## What is expected
Respond with nothing but the number of lines in this data that include the word "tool".

## Available data
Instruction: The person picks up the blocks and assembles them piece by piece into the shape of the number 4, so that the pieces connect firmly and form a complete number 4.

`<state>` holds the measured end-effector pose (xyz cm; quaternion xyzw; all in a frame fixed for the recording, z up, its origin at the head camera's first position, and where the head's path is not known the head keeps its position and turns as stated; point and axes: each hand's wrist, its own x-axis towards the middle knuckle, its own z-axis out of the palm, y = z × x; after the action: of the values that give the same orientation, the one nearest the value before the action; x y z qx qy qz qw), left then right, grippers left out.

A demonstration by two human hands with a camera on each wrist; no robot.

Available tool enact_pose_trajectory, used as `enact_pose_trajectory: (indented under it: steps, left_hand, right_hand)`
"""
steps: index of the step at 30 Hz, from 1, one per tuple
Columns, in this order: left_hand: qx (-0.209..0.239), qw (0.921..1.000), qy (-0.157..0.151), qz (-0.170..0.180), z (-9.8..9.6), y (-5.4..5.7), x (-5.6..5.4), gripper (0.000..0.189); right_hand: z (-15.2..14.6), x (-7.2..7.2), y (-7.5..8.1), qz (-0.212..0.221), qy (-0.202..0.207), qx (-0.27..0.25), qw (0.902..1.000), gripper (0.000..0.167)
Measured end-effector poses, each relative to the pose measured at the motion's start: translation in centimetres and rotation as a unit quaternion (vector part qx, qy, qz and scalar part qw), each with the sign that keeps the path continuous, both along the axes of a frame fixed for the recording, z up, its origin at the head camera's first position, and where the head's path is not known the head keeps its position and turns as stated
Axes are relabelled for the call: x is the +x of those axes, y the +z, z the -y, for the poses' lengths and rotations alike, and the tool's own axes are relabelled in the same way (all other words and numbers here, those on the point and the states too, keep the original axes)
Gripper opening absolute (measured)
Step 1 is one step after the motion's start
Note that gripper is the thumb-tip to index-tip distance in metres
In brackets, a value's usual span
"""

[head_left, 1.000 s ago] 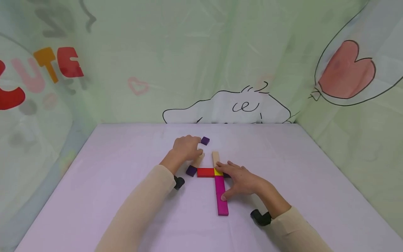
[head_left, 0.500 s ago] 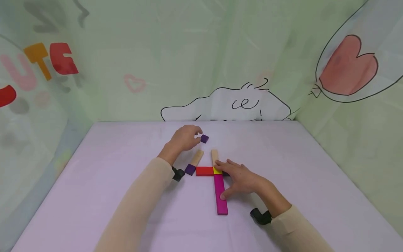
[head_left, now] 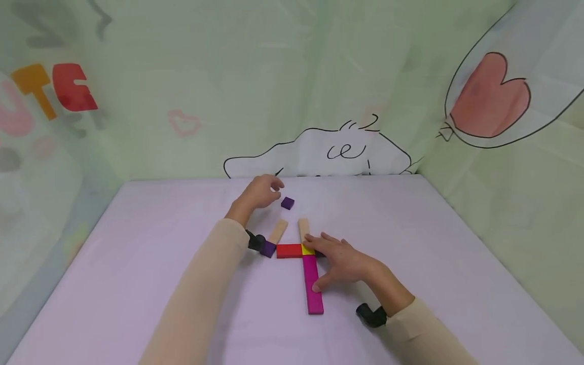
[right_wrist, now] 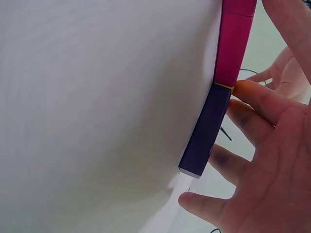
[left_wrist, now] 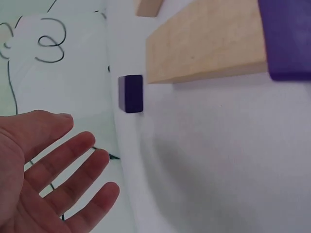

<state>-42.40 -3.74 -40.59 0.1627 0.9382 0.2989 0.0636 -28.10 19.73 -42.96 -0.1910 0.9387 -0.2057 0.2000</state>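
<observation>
My left hand (head_left: pixel 261 192) hovers with loose fingers beside a small purple block (head_left: pixel 287 203) at the back; nothing lies in its palm in the left wrist view. Nearer, a plain wooden block (head_left: pixel 278 231) slants up from a second purple block (head_left: pixel 268 249), partly overlapped by the wrist camera. A cross of blocks has a red block (head_left: pixel 289 251) at left, a yellow block (head_left: pixel 306 251) in the middle, an upright plain block (head_left: pixel 303 228) behind and magenta blocks (head_left: pixel 313 299) in front. Spread over its right side, my right hand (head_left: pixel 344 261) has fingertips at the yellow and dark purple block (right_wrist: pixel 205 131).
A pale lilac cloth covers the table (head_left: pixel 388 213). Printed green curtains (head_left: pixel 205 76) hang behind and on both sides. Black wrist cameras (head_left: pixel 371 315) sit under both wrists, the left one close to the slanted blocks.
My left hand has drawn away from the slanted wooden block and moved back past the small purple block. My right hand keeps its place on the cross. The head view has turned slightly right.
</observation>
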Motion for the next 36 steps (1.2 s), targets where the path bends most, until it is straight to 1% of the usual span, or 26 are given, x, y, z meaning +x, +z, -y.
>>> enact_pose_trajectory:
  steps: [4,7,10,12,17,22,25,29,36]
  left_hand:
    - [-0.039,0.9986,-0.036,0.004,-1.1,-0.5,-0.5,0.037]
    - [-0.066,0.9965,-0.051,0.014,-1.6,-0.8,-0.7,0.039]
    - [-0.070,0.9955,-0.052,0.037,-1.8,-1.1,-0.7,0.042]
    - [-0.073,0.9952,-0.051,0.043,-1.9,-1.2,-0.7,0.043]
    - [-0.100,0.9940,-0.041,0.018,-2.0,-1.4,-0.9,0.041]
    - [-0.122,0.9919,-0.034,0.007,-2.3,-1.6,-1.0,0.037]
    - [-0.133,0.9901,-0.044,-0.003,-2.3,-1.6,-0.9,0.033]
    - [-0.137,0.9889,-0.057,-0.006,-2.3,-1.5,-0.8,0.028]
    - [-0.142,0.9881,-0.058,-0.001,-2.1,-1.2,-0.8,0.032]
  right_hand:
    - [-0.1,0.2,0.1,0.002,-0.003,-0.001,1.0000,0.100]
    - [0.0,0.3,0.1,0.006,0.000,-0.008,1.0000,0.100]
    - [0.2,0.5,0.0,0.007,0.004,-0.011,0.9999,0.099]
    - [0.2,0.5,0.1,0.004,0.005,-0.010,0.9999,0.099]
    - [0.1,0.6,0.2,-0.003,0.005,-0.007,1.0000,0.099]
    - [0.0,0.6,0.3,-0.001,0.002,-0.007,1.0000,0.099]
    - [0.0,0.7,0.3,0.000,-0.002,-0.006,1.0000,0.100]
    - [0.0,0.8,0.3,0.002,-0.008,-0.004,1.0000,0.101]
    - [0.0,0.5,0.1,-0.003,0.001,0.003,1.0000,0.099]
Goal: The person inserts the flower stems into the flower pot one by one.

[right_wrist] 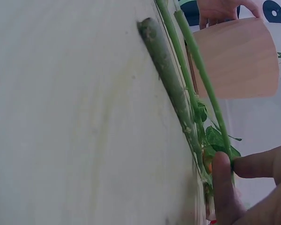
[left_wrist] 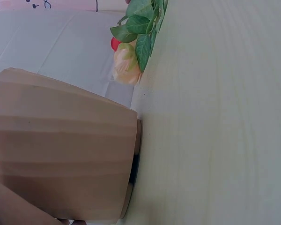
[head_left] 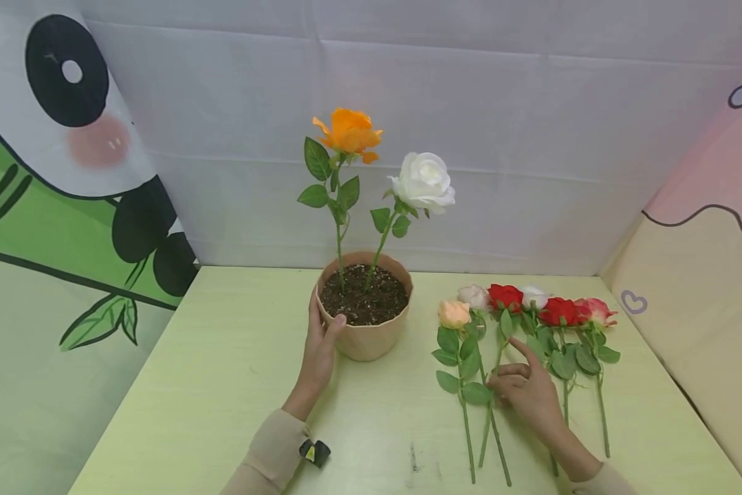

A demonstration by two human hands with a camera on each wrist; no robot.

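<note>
A tan flowerpot [head_left: 371,342] filled with dark soil holds an orange rose [head_left: 348,130] and a white rose [head_left: 424,182], both upright. My left hand [head_left: 318,350] grips the pot's left side, thumb over the front rim. In the left wrist view the pot wall [left_wrist: 65,145] fills much of the left. At the right, my right hand [head_left: 531,395] pinches a green stem [right_wrist: 206,77] between thumb and finger. That stem runs up toward a red rose [head_left: 505,298] in the row of lying flowers. Its lower end appears raised over the other stems in the right wrist view.
Beside the red rose lie a peach rose [head_left: 454,314], a pale pink rose [head_left: 473,297], a white rose [head_left: 535,296], another red rose [head_left: 559,311] and a pink rose [head_left: 595,311]. Their stems point toward me on the table [head_left: 222,385]. A cloth backdrop [head_left: 241,137] stands behind.
</note>
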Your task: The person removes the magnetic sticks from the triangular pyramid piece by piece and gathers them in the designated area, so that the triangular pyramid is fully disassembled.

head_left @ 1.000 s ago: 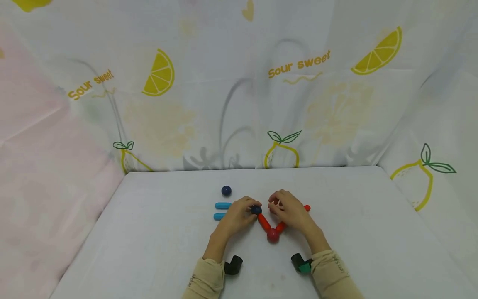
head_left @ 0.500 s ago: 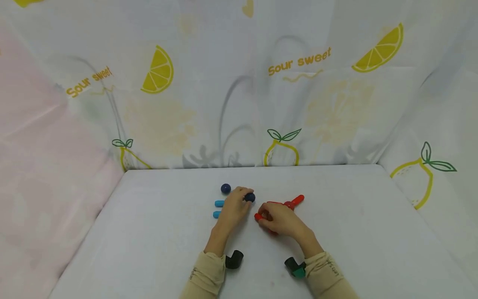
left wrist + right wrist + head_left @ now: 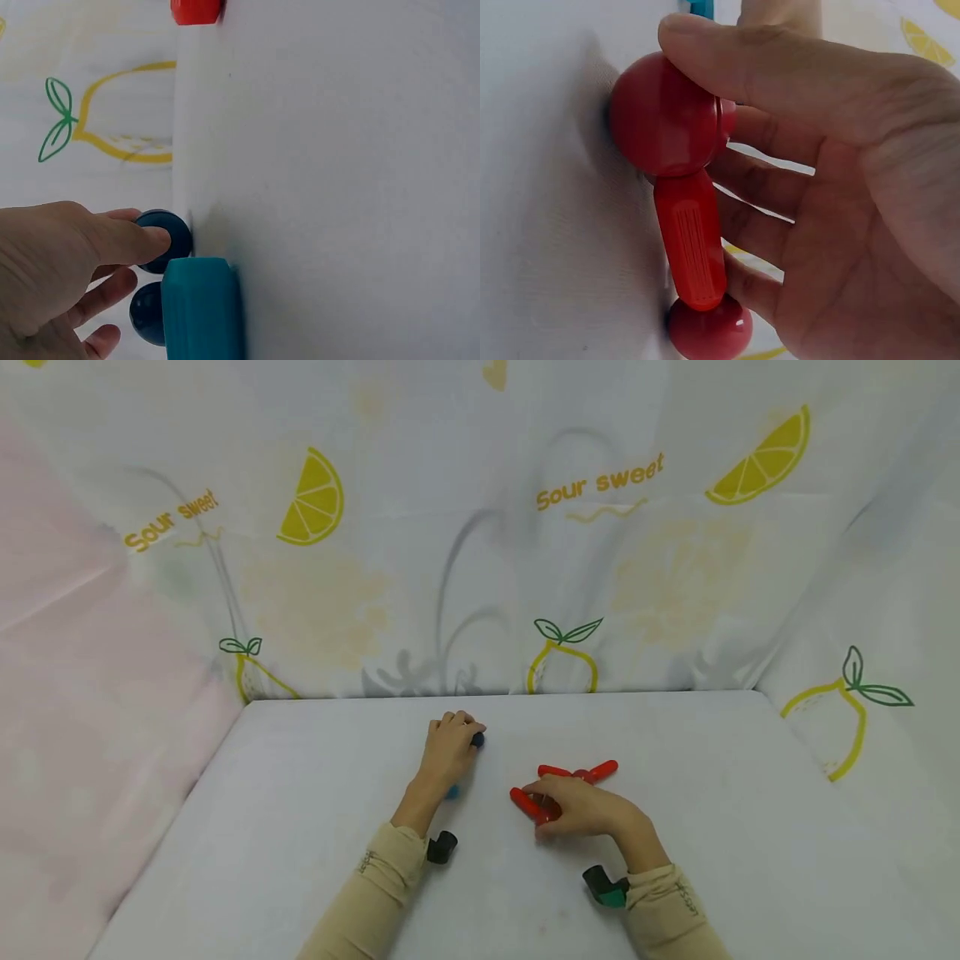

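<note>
In the head view my left hand (image 3: pixel 447 752) is at the far middle of the table, pinching a dark blue ball (image 3: pixel 178 241) between thumb and fingers. Close beside it in the left wrist view sits a second dark blue ball (image 3: pixel 148 315), partly behind a light blue rod (image 3: pixel 199 315). My right hand (image 3: pixel 583 806) grips the near red ball (image 3: pixel 660 120) of a joined red ball-and-rod piece, thumb on top and fingers behind. From that ball a red rod (image 3: pixel 527 806) points left, and another rod (image 3: pixel 690 240) leads to a farther red ball (image 3: pixel 711 330).
Two more red rods, one on the left (image 3: pixel 553 770) and one on the right (image 3: pixel 603 771), spread from the farther red ball. Black wrist camera mounts (image 3: pixel 442 847) stick out by both sleeves. A lemon-print cloth (image 3: pixel 420 527) stands behind the white table (image 3: pixel 712 827).
The left hand has carried the dark blue ball off the red rod's end, left and farther back. My right hand has come down onto the near red ball, which has shifted slightly away from me.
</note>
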A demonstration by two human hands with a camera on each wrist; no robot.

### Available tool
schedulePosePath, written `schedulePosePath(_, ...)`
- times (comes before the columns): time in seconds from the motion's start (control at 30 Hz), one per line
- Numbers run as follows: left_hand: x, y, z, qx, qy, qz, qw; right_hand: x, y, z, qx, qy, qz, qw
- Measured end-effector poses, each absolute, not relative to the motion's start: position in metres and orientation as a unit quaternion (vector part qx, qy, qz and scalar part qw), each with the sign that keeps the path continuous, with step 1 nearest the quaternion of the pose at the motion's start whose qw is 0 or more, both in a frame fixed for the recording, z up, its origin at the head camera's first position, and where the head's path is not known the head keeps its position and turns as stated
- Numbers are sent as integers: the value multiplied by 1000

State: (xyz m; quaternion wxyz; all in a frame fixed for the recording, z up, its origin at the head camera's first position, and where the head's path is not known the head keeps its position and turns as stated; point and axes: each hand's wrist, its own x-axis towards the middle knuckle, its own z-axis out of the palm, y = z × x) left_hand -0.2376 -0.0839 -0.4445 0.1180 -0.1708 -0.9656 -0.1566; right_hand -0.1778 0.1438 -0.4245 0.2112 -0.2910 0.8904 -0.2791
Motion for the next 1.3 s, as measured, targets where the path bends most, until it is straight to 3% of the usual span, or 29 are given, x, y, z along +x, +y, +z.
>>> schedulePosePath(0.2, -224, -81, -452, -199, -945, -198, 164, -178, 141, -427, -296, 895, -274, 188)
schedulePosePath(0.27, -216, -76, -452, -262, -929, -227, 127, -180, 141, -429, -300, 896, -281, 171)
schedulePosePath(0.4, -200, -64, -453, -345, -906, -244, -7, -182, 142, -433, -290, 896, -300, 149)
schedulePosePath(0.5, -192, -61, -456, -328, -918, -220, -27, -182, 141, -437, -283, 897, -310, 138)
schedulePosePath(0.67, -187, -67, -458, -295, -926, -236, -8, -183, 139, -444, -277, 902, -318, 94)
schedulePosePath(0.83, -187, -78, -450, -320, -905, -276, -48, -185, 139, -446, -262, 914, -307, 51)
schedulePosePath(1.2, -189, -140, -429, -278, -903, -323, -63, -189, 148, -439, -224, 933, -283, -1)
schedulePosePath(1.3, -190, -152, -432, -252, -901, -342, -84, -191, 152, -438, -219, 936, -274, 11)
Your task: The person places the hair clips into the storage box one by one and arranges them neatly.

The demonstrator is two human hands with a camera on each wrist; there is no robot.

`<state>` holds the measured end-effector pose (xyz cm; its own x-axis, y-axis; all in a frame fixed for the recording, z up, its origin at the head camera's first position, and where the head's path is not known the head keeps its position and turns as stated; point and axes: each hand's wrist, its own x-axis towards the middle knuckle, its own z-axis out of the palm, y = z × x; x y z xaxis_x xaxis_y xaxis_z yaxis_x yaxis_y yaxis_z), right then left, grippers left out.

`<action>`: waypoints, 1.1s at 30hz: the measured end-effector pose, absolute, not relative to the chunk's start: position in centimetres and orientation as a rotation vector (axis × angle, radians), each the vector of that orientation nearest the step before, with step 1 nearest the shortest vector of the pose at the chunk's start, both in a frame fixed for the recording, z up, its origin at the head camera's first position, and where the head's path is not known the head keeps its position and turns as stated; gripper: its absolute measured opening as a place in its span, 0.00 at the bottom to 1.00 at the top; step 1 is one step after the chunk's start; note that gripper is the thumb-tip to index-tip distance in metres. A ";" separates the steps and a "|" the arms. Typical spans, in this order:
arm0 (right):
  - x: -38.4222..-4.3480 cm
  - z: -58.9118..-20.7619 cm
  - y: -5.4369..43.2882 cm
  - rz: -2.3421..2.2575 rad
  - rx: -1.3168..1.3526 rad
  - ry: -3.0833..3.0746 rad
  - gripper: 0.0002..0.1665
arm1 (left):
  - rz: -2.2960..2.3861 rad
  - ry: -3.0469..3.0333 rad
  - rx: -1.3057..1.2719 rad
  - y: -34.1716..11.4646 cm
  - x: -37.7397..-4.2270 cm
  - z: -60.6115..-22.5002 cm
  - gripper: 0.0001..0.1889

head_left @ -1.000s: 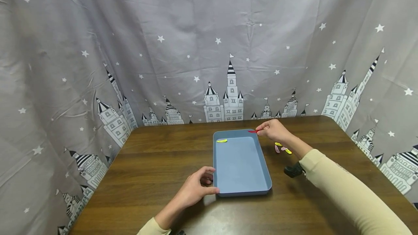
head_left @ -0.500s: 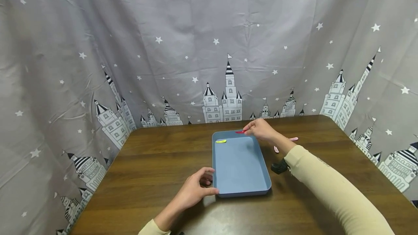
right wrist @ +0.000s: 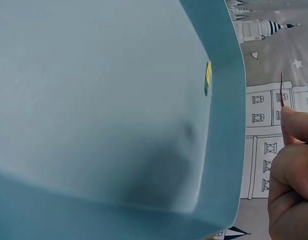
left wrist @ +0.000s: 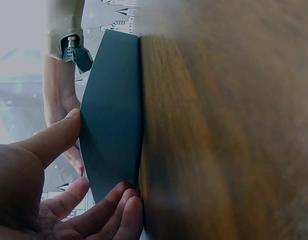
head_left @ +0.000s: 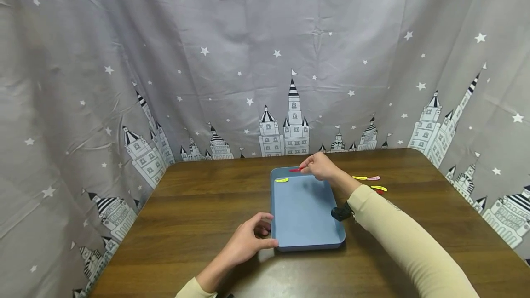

## Finished exercise
3